The museum's permanent collection includes artifacts of Native American peoples of eastern North America from the 16th century to the 20th century, as well as commissioned art works and traditional crafts by modern Native Americans. A series of interactive exhibits and life-size three-dimensional dioramas depicts the lifeways and history of the Mashantucket Pequot and their ancestors from the last glacial period through modern times. One highlight is a 22000 ft2 walk-through re-creation of a coastal Pequot village around the year 1550, shortly before the first contact with Europeans. The village is populated by 51 life-size figures of Pequot individuals engaged in activities such as building wigwams, sharpening arrows, and weaving mats. A 600 ft photomural of an oak-hickory forest surrounds the village.

A 185 ft observation tower allows visitors to view the Mashantucket Pequot reservation, the casino, and surrounding areas of southeastern Connecticut.
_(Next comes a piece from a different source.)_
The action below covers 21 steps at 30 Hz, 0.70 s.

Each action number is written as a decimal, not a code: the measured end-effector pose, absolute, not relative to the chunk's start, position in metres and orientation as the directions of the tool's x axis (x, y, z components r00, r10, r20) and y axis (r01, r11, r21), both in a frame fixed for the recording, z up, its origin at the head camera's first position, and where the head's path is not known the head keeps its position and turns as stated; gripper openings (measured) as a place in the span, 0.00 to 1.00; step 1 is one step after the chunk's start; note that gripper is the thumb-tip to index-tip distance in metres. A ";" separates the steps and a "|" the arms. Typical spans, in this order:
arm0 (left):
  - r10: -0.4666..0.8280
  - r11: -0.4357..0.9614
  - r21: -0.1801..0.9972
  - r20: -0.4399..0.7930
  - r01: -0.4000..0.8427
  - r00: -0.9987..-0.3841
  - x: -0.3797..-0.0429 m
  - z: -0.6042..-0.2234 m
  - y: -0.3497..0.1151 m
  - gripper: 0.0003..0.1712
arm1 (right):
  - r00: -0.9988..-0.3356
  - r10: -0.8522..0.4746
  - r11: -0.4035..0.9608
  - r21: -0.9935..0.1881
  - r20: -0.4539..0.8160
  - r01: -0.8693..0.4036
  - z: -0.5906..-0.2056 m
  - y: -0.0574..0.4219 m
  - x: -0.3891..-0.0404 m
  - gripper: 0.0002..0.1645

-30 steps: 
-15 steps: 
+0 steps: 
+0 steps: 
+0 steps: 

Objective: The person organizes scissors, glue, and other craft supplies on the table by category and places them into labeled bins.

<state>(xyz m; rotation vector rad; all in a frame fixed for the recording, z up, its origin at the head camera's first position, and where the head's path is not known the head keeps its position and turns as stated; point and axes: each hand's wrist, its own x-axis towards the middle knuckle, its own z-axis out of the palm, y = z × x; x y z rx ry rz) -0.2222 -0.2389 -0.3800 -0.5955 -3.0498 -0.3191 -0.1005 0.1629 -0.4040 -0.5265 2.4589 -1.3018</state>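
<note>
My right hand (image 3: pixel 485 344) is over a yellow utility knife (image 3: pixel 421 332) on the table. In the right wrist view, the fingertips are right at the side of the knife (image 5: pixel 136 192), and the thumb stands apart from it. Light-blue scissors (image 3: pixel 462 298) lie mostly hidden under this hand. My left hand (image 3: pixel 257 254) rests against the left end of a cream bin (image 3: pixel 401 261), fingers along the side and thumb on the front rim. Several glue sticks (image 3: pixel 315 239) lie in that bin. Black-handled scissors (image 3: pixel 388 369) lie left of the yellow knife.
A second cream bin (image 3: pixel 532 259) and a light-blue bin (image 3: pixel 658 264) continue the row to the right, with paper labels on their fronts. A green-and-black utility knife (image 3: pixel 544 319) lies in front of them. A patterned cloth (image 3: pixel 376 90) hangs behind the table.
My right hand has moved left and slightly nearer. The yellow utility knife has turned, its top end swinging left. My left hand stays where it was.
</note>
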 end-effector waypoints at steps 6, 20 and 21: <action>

The museum reports having about 250,000 visitors each year. A reviewer for Connecticut Magazine described the museum as "rival[ing] anything in the nation" and commented that the Pequot village reconstruction and other dioramas "almost put EPCOT to shame".

==Facility==
The glass and steel building complex that houses the museum and research center was designed by New York City architects Polshek and Partners. The building design is intended to blend and merge with the surrounding natural landscape. A circular building, the Gathering Space, forms the focal center of the complex and serves as its main entry. Elements of the design are based on the plan of the Pequot fort at Mystic, Connecticut, that played an important role in the tribe's history. The complex received several awards for design and construction, including:
- American Architecture Award, Chicago Athenaeum, 1998
- Best of 1998 Award, New York Construction News
- Merit Award, American Institute of Architects (AIA) New York state, 1999
- Merit Award, AIA New England Regional Design Awards Program, 1999
- Innovative Design and Excellence in Architecture with Steel Award, AIA and American Institute of Steel Construction, 1999
- Honor Award, AIA Connecticut, 2000
- AIA National Award for Architecture, 2000
- New York Association of Consulting Engineers Platinum Award for Excellence in Structural Design, 2000
- Merit Winner, Engineering Awards of Excellence, 2000
In 2006, the museum building's green roof, which covers 65000 ft2, was recognized with a Green Roof Award of Excellence.